Change takes effort!

Carmel 2022-04-22 07:01:31

This is a documentary featuring Al Gore's speech on rising global temperatures. Please note: this is a documentary. Not entertainment!!

Someone rated this film on the movie reviews section of a movie website in my city They gave it a low score of 3 (score scale: 0-10). Maybe they didn't watch the movie seriously, maybe it wasn't the entertainment blockbuster they needed. But I don't think they deserve to be rated!

The autumn of this year (2006) is no longer "autumn and crisp", and some are just the residual heat of summer that cannot be dissipated for a long time. Now is the third day after the "beginning of winter" in the twenty-fourth festival, and the weather has only begun to change a little bit. Autumn. This is a very tense thing. Is it as the film says, in the next 50 years, the earth will become hotter! What will our children do? What kind of a life will they live in? In the natural environment? And for those young people who have not yet started a family, even if they have children, what about their future? They were born to allow them to withstand the high temperature we have left them?

I don't want this Winter cannot appear. I hope that the four seasons are normal and that we can breathe pure air! And we must work hard to change all this! We really need enough courage and hard work!

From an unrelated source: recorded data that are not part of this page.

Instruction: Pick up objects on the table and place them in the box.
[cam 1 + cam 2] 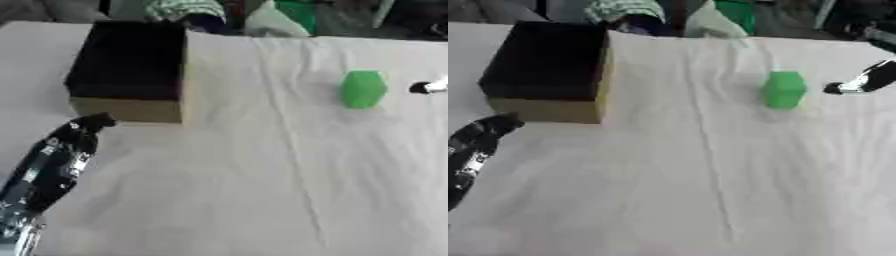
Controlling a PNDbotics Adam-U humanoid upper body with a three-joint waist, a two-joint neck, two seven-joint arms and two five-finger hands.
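Note:
A green block (pixel 783 89) stands on the white cloth at the right of the table. The cardboard box (pixel 131 107), dark inside, sits open at the back left. My right hand (pixel 861 81) comes in from the right edge and ends just right of the green block, apart from it. From the lower left, my left hand (pixel 86 125) reaches up to just below the box's front wall. It holds nothing that I can see.
The white cloth (pixel 262 190) covers the whole table, with creases down its middle. Beyond the far edge lie clothes and green things (pixel 297 12).

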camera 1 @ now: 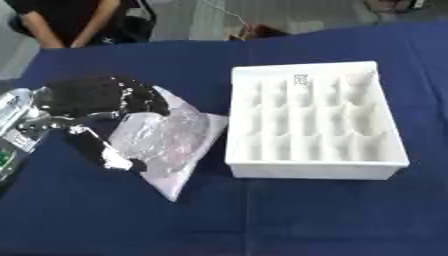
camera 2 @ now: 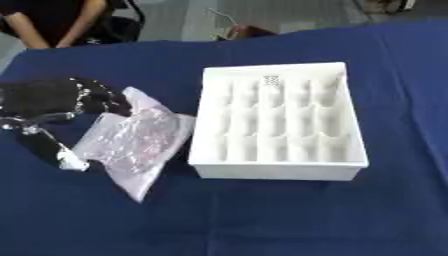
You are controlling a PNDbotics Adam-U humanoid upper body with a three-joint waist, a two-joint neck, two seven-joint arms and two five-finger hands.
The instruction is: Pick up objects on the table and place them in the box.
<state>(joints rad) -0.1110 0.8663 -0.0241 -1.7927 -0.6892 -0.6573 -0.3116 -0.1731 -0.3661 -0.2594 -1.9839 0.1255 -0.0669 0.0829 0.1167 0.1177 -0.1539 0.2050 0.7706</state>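
In the left eye view my left hand (camera 1: 96,107) sits at about nine o'clock on the blue table (camera 1: 262,220), fingers curled over the upper left end of a clear plastic bag (camera 1: 166,142) with my thumb low at its left edge, so I read it as grasping the bag. The bag lies flat just to the left of the white compartmented box (camera 1: 315,120), its right corner nearly touching the box wall. Its long axis runs from about eleven o'clock, under my fingers, down to five o'clock, where it ends in a point. In the right eye view the same bag (camera 2: 131,145) sits at nine o'clock of the box (camera 2: 280,120), and my hand (camera 2: 52,107) covers only its top end. My right hand shows in neither view. The risk, as I judge it, is the slick film sliding out of my fingers as I lift, or the loose tail dragging against the box rim and snagging, since the bag is longer than any one compartment.
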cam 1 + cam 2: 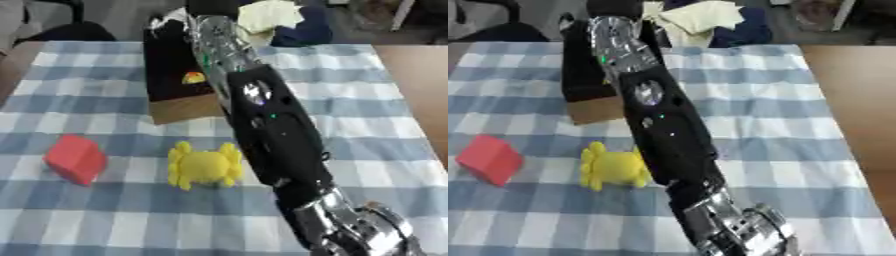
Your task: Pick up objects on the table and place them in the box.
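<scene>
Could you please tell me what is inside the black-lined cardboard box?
A small red-and-yellow object lies inside the black-lined cardboard box. The black-and-silver robot arm covers its right side, so the rest cannot be seen.

right arm lies across the middle, up to the box | yellow toy just beside arm | red block left, apart from toy | checked cloth bare on right
</scene>
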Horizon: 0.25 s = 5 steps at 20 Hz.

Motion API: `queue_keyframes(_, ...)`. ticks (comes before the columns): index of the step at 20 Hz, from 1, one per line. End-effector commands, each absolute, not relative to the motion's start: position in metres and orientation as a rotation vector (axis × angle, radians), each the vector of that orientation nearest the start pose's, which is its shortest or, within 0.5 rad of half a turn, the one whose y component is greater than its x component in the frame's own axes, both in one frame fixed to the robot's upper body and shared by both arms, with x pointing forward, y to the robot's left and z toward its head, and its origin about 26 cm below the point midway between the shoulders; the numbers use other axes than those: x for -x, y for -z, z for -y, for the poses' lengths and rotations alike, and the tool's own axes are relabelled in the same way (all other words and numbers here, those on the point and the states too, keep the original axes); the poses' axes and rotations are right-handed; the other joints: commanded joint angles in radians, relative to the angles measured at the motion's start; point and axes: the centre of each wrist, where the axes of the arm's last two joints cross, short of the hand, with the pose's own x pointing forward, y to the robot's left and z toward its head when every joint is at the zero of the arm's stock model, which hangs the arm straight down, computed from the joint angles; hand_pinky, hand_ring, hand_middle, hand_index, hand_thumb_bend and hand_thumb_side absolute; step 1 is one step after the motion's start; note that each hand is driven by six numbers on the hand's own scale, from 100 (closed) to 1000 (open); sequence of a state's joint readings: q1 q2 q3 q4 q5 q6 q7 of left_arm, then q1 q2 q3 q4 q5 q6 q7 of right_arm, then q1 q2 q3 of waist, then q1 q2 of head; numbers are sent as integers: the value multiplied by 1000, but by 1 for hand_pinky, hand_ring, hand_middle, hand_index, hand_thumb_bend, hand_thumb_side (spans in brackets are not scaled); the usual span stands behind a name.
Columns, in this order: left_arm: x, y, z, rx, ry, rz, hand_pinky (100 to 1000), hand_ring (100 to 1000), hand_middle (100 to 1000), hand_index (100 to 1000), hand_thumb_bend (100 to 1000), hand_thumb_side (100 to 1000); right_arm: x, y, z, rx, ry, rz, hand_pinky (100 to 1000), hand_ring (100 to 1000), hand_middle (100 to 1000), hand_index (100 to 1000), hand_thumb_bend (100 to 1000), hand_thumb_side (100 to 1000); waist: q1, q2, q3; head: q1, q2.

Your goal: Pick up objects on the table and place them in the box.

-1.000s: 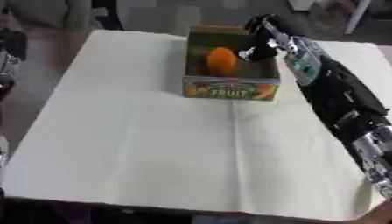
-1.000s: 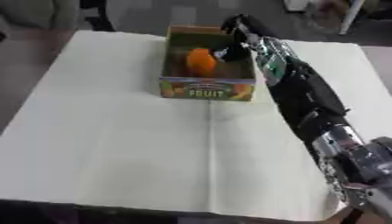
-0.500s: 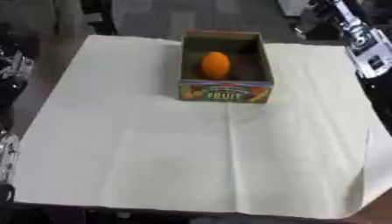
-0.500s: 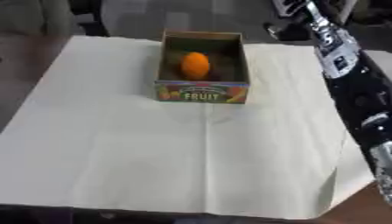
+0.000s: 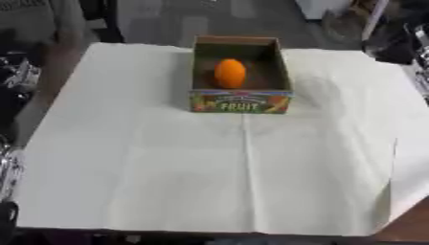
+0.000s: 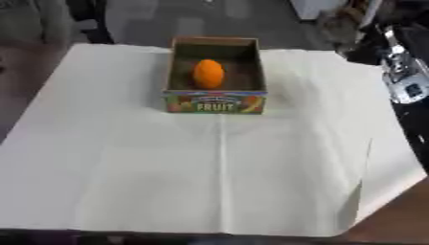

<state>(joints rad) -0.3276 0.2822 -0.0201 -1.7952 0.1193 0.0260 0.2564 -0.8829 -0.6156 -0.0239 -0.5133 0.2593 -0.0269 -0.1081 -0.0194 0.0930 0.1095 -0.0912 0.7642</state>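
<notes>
An orange (image 5: 230, 72) lies inside the cardboard fruit box (image 5: 241, 102), which stands at the far middle of the table; its front panel reads FRUIT. My right arm (image 6: 403, 76) shows along the right edge, off the table and well clear of the box. Its hand (image 6: 375, 44) is only a dark blur beyond the table's far right corner. Black and silver parts of my left arm (image 5: 16, 76) show at the left edge, but no left hand can be seen. Nothing else lies on the cloth.
A pale cloth (image 5: 218, 167) covers the table, with a fold line down its middle. The cloth's right corner hangs over the table edge (image 6: 377, 210). Dark chairs and clutter stand on the floor beyond the far edge.
My right arm has drawn back from over the box to the right edge of the view. The orange stays in the box. The camera has shifted slightly.
</notes>
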Motion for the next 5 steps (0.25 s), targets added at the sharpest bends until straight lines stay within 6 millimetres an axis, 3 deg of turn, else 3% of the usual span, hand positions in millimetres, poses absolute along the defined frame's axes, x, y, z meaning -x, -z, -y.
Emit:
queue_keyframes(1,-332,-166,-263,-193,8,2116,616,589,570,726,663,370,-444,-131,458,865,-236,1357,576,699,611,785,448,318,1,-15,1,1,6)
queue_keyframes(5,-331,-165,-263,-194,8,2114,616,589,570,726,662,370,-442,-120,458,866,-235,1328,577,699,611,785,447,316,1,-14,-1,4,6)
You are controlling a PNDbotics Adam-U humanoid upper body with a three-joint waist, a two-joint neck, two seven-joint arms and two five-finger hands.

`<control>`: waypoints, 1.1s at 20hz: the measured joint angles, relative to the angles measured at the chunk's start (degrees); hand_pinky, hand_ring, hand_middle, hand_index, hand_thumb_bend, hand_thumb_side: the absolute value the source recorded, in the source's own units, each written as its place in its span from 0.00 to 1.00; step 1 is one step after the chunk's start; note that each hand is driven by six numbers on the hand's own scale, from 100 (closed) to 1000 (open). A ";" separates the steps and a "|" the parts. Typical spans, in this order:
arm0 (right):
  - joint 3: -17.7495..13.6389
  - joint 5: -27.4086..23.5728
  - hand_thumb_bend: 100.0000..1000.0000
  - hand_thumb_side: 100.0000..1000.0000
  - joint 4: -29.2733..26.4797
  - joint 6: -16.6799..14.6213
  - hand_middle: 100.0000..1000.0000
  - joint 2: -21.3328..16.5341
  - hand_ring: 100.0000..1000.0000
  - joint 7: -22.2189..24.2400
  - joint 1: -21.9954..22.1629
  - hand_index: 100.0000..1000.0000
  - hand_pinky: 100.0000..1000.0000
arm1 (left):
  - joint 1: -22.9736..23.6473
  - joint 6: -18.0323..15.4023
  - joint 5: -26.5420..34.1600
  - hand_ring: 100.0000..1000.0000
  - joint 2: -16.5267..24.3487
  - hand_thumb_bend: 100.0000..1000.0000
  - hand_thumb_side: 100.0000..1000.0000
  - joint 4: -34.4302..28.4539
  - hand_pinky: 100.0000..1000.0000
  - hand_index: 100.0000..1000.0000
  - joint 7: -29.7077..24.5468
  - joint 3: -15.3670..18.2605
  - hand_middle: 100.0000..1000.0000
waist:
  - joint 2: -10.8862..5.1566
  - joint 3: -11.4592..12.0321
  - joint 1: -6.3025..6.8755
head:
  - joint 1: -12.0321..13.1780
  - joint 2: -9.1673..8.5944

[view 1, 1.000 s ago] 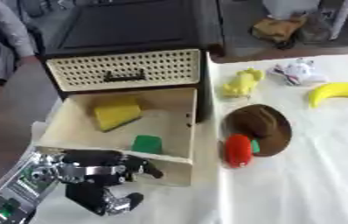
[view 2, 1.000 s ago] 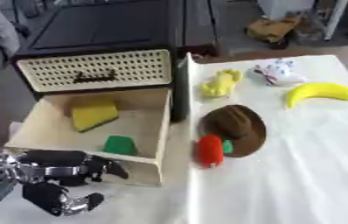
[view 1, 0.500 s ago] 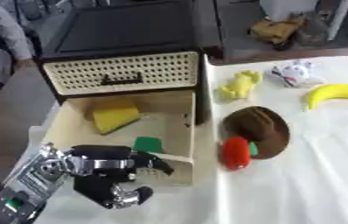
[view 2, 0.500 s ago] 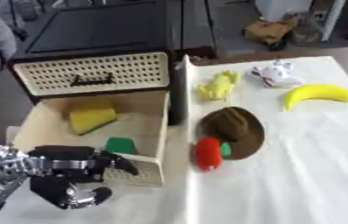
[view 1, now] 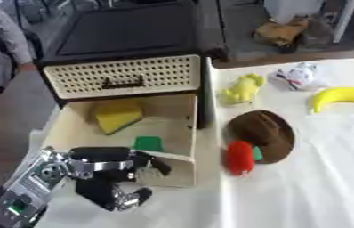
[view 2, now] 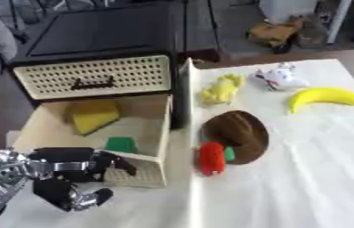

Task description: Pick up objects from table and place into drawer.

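The robot's left hand [view 1: 106,171] is at the near left of the scene, positioned against the near front panel of the open cream-coloured drawer [view 1: 184,116]. Its black fingers are curled, and they lie over the panel's top edge (whether they actually grip the panel cannot be told). The right hand does not appear in either view.

Inside the drawer: a yellow wedge-shaped block [view 1: 118,116] at the far left, and a small green block [view 1: 148,143] near the front panel. Behind the drawer stands the black cabinet [view 1: 130,33] with a cream perforated upper drawer front [view 1: 122,76], closed.

On the white cloth-covered table [view 1: 312,187] to the right of the drawer, still outside it: a red oblong item [view 1: 240,157] touching the near edge of a brown rounded hat-like object [view 1: 263,133], with a small green piece [view 1: 257,153] between them; a yellow soft toy [view 1: 242,89] farther off; a white crumpled item [view 1: 298,76] at the far right; a yellow banana [view 1: 343,96] near the right edge.
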 measured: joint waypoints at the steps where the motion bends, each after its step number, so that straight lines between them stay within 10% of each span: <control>1: 0.00 0.00 0.47 0.98 0.00 0.03 0.54 0.01 0.77 0.03 0.00 0.63 0.61 | -0.07 -0.21 0.01 0.00 -0.01 0.00 0.76 0.12 0.00 1.00 0.16 0.00 0.91 | 0.01 -0.02 0.00 | 0.00 -0.08; 22: 0.01 -0.03 0.47 0.98 0.00 0.37 0.54 0.55 0.77 0.65 -0.02 0.63 0.61 | -2.76 -1.37 4.88 0.00 -1.52 0.00 0.74 4.31 0.00 1.00 0.82 1.10 0.89 | 0.34 -0.28 0.07 | 0.05 -0.91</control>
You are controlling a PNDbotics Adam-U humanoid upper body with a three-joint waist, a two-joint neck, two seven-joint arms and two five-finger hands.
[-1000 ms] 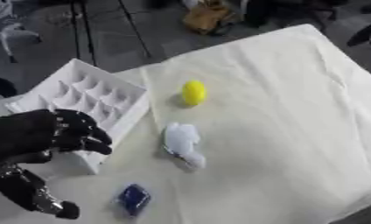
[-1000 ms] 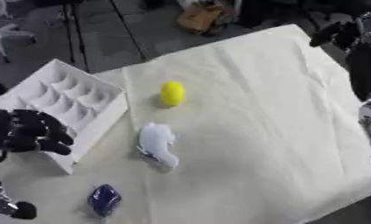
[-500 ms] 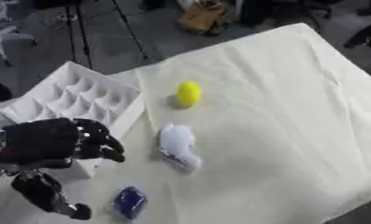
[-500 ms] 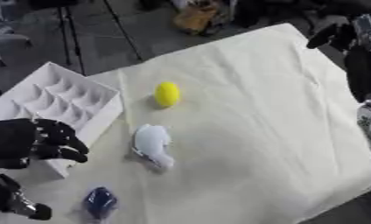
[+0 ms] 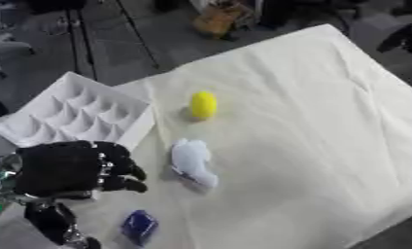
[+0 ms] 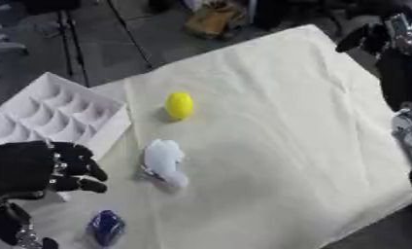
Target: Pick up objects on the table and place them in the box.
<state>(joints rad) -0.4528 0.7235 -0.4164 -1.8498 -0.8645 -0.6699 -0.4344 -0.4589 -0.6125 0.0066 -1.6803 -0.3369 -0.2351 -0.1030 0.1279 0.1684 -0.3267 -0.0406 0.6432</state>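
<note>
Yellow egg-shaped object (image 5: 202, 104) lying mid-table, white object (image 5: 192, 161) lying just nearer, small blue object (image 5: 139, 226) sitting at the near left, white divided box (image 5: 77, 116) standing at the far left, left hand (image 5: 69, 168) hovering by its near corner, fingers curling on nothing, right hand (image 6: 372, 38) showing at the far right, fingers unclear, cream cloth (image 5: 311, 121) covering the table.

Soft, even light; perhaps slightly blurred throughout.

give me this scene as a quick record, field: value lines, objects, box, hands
surface: table under a cream cloth
box: white tray with moulded pockets, far left, nothing seen in it
yellow ball: on the cloth, right of the box
white object: lying nearer than the ball
blue object: near the front edge
left hand: black, fingers curled, holding nothing, over the box's near corner
right hand: raised at the top right, fingers unclear
</note>
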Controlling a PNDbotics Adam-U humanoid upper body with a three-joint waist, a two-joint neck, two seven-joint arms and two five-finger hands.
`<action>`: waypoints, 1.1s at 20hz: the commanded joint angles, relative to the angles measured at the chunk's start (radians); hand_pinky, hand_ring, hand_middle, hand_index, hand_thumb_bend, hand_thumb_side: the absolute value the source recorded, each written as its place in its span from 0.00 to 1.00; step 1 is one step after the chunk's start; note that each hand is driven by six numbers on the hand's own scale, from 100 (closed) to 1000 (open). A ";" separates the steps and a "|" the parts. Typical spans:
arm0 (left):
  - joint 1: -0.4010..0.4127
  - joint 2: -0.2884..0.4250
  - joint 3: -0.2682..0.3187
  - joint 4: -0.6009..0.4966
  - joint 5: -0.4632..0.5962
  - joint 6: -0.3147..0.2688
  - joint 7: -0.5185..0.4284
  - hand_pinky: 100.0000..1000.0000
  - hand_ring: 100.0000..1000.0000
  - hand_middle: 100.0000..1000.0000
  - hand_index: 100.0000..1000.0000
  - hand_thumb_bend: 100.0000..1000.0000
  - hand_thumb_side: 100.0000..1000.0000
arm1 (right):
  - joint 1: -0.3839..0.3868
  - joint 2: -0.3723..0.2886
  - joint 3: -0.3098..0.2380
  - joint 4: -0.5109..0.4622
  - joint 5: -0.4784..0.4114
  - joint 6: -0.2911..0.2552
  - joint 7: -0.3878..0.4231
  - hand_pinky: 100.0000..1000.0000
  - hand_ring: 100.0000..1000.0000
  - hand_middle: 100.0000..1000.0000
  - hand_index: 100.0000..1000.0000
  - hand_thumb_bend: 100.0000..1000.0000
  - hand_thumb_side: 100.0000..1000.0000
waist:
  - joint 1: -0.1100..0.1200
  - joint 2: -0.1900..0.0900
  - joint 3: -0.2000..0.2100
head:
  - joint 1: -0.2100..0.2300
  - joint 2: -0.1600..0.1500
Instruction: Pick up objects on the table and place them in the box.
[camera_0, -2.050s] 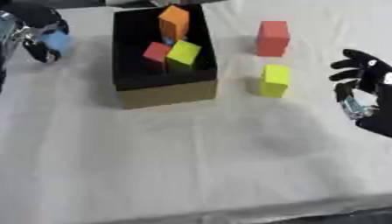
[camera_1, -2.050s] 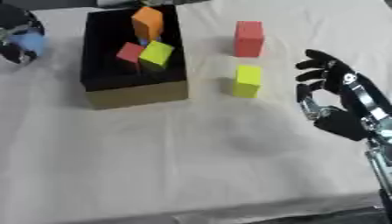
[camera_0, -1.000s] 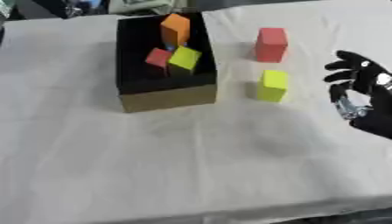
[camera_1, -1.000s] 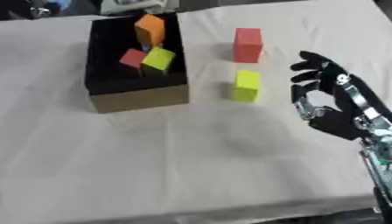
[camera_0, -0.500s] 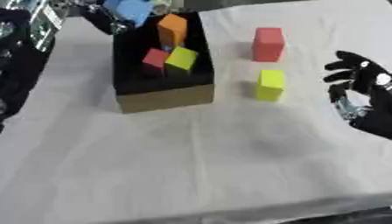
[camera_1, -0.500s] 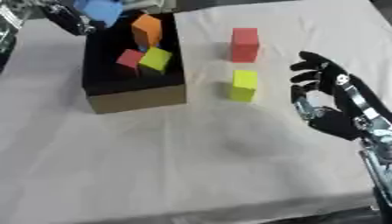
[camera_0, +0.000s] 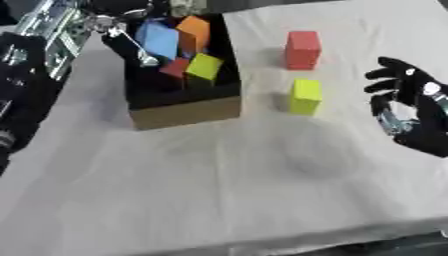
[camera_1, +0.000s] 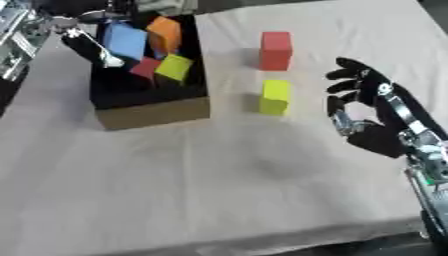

View more about An Inconvenient Truth reviews

Extended Reading

An Inconvenient Truth quotes

  • Al Gore: We have the ability to do this. Each one of us is a cause of global warming, but each of us can make choices to change that. With the things we buy, the electricity we use, the cars we drive, we can make choices to bring our individual carbon emissions to zero. The solutions are in our hands. We just have to have the determination to make them happen. Are we gonna be left behind as the rest of the world moves forward?

    [on the screen behind him, a list of countries appears]

    Al Gore: All of these nations have ratified Kyoto. There are only two advanced nations in the world that have not ratified Kyoto, and we are one of them. The other is Australia.

    [on the screen, a map of the United States is shown]

    Al Gore: Luckily, several states are taking the initiative. The nine northeastern states have banded together on reducing CO2. Uh, California and Oregon are taking the initiative. Pennsylvania is exercising leadership on solar power and wind power. And U.S. cities are stepping up to the plate.

    [on the screen, a list of cities appears, to applause]

    Al Gore: One after the other, we have seen all of these cities pledge to take on global warming.

  • Al Gore: Ultimately, this question comes down to this. Are we, as Americans, capable of doing great things even though they are difficult? Are we capable of rising above ourselves and above history? Well, the record indicates that we do have that capacity. We formed a nation, we fought a revolution, and brought something new to this earth, a free nation guaranteeing individual liberty. America made a moral decision that slavery was wrong, and that we could not be half free and half slave. We, as Americans, decided that of course women should have the right to vote. We defeated totalitarianism and won a war in the Pacific and the Atlantic simultaneously. We desegregated our schools. And we cured fearsome diseases like polio. We landed on the moon! The very example of what's possible when we are at our best. We worked together in a completely bipartisan way to bring down communism. We have even solved a global environmental crisis before, the hole in the stratospheric ozone layer. This was said to be an impossible problem to solve, because it's a global environmental challenge requiring cooperation from every nation in the world. But we took it on. And the United States took the lead in phasing out the chemicals that caused that problem. So now we have to use our political processes in our democracy, and then decide to act together to solve those problems. But we have to have a different perspective on this one. It's different from any problem we have ever faced before.